Task directions — The entries that follow should be written out exactly.

━━ Dataset records ━━

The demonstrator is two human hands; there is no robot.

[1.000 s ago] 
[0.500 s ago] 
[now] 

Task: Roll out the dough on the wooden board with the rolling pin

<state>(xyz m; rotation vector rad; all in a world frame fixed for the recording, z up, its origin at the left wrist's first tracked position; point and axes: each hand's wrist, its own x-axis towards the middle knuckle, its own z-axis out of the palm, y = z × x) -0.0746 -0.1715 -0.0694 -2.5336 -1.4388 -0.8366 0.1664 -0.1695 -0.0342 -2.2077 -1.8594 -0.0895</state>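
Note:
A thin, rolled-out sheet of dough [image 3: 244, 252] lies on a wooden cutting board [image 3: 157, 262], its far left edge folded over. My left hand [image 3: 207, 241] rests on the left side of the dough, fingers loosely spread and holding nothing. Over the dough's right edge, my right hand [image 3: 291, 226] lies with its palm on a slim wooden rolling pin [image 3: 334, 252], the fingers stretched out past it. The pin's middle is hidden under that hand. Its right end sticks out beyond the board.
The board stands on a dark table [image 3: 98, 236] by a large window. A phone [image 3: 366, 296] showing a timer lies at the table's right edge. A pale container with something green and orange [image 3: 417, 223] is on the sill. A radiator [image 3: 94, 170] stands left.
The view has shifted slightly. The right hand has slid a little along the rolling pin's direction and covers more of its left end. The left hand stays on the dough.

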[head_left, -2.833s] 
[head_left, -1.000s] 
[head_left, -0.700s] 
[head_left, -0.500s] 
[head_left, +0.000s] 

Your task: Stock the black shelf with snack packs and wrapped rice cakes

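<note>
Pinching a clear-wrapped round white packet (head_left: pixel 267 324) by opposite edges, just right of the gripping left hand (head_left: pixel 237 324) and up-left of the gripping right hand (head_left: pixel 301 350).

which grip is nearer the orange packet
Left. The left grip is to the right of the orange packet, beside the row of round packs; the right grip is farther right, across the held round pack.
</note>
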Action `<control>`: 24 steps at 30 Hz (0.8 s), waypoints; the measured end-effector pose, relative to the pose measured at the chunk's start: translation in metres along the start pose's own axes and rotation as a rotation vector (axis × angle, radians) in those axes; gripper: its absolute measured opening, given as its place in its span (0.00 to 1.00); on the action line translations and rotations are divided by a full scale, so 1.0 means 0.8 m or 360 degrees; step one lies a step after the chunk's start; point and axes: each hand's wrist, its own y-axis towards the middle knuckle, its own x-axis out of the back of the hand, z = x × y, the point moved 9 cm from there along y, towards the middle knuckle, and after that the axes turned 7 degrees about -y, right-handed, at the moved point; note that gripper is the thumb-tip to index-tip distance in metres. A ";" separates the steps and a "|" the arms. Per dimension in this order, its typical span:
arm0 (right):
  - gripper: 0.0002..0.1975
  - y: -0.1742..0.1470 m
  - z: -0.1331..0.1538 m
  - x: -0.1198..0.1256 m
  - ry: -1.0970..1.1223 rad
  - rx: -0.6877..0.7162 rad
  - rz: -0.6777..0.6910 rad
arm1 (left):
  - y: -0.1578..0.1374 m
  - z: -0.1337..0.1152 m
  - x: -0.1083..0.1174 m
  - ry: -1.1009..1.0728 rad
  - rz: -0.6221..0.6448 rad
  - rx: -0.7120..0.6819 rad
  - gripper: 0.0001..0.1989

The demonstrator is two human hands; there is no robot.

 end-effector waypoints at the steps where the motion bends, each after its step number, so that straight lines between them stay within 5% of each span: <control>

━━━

Solution for this exercise —
The demonstrator is two human hands; there is no robot.

[1.000 s ago] 
[0.500 s ago] 
[now] 

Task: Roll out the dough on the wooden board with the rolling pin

<state>(xyz m; rotation vector rad; all in a world frame fixed for the recording, z up, its origin at the left wrist's first tracked position; point and axes: each hand's wrist, its own x-axis towards the middle knuckle, its own z-axis out of the palm, y = z × x) -0.0746 -0.1715 -0.0694 -2.5336 -1.4388 -0.8366 0.1664 -0.1695 -0.0342 -2.2077 -1.8594 -0.0895</state>
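Note:
A thin, rolled-out sheet of dough [image 3: 244, 252] lies on a wooden cutting board [image 3: 157, 262], its far left edge folded over. My left hand [image 3: 207, 241] rests on the left side of the dough, fingers loosely spread and holding nothing. Over the dough's right edge, my right hand [image 3: 291, 226] lies with its palm on a slim wooden rolling pin [image 3: 334, 252], the fingers stretched out past it. The pin's middle is hidden under that hand. Its right end sticks out beyond the board.
The board stands on a dark table [image 3: 98, 236] by a large window. A phone [image 3: 366, 296] showing a timer lies at the table's right edge. A pale container with something green and orange [image 3: 417, 223] is on the sill. A radiator [image 3: 94, 170] stands left.
The view has shifted slightly. The right hand has slid a little along the rolling pin's direction and covers more of its left end. The left hand stays on the dough.
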
[head_left, -2.833s] 
[head_left, -1.000s] 
[head_left, -0.700s] 
[head_left, -0.500s] 
[head_left, +0.000s] 

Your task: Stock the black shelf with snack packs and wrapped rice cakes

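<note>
Pinching a clear-wrapped round white packet (head_left: pixel 267 324) by opposite edges, just right of the gripping left hand (head_left: pixel 237 324) and up-left of the gripping right hand (head_left: pixel 301 350).

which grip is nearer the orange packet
Left. The left grip is to the right of the orange packet, beside the row of round packs; the right grip is farther right, across the held round pack.
</note>
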Action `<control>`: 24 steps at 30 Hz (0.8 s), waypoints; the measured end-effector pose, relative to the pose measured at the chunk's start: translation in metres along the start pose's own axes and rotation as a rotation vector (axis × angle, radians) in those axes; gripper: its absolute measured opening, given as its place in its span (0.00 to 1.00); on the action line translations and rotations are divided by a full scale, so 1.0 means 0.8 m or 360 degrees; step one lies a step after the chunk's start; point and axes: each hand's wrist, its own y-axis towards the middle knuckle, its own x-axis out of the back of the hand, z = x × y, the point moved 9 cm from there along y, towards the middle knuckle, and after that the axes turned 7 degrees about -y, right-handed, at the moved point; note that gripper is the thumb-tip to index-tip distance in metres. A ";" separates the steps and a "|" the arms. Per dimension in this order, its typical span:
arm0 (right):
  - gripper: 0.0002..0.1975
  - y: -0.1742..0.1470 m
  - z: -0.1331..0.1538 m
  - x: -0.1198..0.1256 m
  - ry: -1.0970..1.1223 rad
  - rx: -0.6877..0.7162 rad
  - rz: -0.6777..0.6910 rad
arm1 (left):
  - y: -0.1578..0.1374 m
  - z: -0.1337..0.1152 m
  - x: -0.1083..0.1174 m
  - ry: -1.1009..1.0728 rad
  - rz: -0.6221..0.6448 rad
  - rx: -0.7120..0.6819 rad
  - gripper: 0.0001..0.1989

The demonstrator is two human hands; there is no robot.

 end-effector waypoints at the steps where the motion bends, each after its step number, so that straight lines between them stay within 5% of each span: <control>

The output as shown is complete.